Among the entries below, please repeat exactly and only the lines from the line containing "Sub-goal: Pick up" to the line containing "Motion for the", both lines included.

*** Opening of DATA FOR PROCESSING ***

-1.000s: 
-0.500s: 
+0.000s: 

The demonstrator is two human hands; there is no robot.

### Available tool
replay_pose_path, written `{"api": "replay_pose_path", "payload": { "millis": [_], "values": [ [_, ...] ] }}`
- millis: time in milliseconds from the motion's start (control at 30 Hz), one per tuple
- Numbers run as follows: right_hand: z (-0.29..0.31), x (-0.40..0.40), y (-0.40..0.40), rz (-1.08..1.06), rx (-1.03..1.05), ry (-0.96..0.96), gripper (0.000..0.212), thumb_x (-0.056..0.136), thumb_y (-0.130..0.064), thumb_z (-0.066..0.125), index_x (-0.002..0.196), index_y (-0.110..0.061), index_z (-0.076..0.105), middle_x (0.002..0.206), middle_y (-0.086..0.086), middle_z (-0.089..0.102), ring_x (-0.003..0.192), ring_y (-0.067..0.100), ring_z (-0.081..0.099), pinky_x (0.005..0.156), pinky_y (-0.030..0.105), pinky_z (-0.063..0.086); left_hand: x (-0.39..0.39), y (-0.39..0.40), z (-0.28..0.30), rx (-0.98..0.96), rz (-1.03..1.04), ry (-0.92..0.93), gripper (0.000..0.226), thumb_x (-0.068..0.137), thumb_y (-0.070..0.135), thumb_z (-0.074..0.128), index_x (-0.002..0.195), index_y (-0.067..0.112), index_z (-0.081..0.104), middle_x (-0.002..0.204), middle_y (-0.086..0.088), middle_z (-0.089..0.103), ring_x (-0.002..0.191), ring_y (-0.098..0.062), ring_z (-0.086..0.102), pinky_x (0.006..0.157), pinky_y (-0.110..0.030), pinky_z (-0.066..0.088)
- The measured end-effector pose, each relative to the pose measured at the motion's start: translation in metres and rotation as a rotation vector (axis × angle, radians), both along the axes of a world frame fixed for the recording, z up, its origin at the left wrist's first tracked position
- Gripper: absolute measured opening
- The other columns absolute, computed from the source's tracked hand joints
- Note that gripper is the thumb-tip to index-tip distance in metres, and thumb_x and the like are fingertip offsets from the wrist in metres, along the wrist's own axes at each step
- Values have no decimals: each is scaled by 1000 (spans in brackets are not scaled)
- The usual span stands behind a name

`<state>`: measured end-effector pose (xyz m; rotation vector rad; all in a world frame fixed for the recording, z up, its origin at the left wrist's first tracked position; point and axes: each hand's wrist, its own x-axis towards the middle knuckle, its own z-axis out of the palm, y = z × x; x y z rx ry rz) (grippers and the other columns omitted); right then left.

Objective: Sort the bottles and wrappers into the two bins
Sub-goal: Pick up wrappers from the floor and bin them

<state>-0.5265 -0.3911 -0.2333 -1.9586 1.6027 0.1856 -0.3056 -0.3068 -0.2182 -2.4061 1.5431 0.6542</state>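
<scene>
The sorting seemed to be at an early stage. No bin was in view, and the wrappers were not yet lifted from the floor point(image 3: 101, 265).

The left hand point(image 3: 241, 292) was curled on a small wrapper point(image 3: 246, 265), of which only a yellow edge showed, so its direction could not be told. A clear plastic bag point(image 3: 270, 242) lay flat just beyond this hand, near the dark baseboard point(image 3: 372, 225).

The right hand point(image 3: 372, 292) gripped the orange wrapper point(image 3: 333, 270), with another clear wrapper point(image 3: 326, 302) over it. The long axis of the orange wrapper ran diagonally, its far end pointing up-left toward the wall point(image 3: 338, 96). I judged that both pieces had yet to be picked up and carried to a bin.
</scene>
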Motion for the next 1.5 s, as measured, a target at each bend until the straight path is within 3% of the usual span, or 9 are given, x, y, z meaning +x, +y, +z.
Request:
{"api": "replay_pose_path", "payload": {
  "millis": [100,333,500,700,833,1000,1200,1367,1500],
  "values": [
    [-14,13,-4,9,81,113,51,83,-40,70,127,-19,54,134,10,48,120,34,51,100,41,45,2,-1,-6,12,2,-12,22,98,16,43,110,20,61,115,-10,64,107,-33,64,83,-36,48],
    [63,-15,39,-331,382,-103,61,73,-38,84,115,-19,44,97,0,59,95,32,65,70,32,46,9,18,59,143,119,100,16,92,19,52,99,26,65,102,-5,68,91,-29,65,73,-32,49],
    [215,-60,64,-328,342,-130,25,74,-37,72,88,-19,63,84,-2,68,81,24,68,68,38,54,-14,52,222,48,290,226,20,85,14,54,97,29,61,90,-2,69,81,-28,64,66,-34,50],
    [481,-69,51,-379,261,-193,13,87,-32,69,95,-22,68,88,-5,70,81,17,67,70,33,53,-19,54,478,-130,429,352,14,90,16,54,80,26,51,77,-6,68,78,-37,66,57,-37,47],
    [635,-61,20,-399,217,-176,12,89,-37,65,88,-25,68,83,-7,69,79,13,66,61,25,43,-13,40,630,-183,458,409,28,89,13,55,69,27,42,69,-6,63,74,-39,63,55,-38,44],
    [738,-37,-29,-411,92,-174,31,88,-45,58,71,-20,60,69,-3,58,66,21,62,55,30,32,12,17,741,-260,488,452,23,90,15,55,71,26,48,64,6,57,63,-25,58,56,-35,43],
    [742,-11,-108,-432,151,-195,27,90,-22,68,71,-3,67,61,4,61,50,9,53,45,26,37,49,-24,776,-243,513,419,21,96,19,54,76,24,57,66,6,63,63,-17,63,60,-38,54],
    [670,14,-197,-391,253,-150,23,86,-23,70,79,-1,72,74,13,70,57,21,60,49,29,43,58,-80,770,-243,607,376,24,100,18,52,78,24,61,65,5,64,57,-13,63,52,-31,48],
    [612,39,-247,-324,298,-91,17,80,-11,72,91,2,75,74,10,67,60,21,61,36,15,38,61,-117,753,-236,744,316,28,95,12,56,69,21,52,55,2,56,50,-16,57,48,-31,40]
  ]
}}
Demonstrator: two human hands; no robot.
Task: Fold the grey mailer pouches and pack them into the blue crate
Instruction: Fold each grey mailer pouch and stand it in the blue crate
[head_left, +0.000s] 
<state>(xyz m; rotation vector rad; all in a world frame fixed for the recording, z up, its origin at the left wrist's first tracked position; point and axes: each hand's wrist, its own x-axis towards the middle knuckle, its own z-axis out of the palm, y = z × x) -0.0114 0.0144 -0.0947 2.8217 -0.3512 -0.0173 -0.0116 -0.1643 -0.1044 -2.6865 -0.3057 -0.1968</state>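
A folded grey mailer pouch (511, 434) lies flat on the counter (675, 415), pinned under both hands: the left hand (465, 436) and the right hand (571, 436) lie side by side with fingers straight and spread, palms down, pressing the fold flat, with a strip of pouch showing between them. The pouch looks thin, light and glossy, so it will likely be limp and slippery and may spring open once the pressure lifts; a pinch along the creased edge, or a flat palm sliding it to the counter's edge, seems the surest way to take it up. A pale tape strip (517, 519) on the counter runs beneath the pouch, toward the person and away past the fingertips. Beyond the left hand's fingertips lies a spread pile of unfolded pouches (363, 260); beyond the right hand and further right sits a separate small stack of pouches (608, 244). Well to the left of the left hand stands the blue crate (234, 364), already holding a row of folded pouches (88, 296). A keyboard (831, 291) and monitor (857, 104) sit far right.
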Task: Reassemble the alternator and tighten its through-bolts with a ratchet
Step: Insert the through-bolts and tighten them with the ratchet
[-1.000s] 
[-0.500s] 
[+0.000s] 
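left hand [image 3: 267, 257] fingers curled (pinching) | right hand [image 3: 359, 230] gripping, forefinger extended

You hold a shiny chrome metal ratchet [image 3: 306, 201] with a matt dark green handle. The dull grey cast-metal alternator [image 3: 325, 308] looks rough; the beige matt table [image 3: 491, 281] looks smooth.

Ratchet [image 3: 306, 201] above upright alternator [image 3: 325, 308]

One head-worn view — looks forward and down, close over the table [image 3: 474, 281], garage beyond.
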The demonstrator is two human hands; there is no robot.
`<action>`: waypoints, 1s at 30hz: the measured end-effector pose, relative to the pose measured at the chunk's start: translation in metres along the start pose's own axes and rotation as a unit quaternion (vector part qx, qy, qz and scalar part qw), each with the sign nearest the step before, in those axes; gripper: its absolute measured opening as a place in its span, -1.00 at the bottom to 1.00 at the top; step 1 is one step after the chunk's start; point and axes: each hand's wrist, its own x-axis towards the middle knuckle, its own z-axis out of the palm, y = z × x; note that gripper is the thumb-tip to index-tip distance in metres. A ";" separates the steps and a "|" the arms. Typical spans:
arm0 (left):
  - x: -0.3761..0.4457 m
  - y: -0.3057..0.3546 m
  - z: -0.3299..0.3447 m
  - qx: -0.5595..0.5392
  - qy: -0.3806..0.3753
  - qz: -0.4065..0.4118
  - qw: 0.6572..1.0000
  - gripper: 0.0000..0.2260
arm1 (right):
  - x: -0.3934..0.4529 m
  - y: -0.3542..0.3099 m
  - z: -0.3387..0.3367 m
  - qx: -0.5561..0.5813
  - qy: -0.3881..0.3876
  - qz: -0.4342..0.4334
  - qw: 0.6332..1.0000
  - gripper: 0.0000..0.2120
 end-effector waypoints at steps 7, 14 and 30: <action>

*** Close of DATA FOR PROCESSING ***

- _RESPONSE AREA_:
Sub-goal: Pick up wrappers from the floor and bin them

<state>-0.5265 -0.3911 -0.2333 -1.9586 1.6027 0.1856 -0.3056 -0.3068 -0.2182 -2.4061 1.5431 0.6542</state>
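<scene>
The sorting seemed to be at an early stage. No bin was in view, and the wrappers were not yet lifted from the floor point(image 3: 101, 265).

The left hand point(image 3: 241, 292) was curled on a small wrapper point(image 3: 246, 265), of which only a yellow edge showed, so its direction could not be told. A clear plastic bag point(image 3: 270, 242) lay flat just beyond this hand, near the dark baseboard point(image 3: 372, 225).

The right hand point(image 3: 372, 292) gripped the orange wrapper point(image 3: 333, 270), with another clear wrapper point(image 3: 326, 302) over it. The long axis of the orange wrapper ran diagonally, its far end pointing up-left toward the wall point(image 3: 338, 96). I judged that both pieces had yet to be picked up and carried to a bin.
</scene>
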Motion for the next 1.5 s, as measured, a target at each bend until the straight path is within 3% of the usual span, or 9 are given, x, y, z meaning +x, +y, +z.

The required output has been supplied.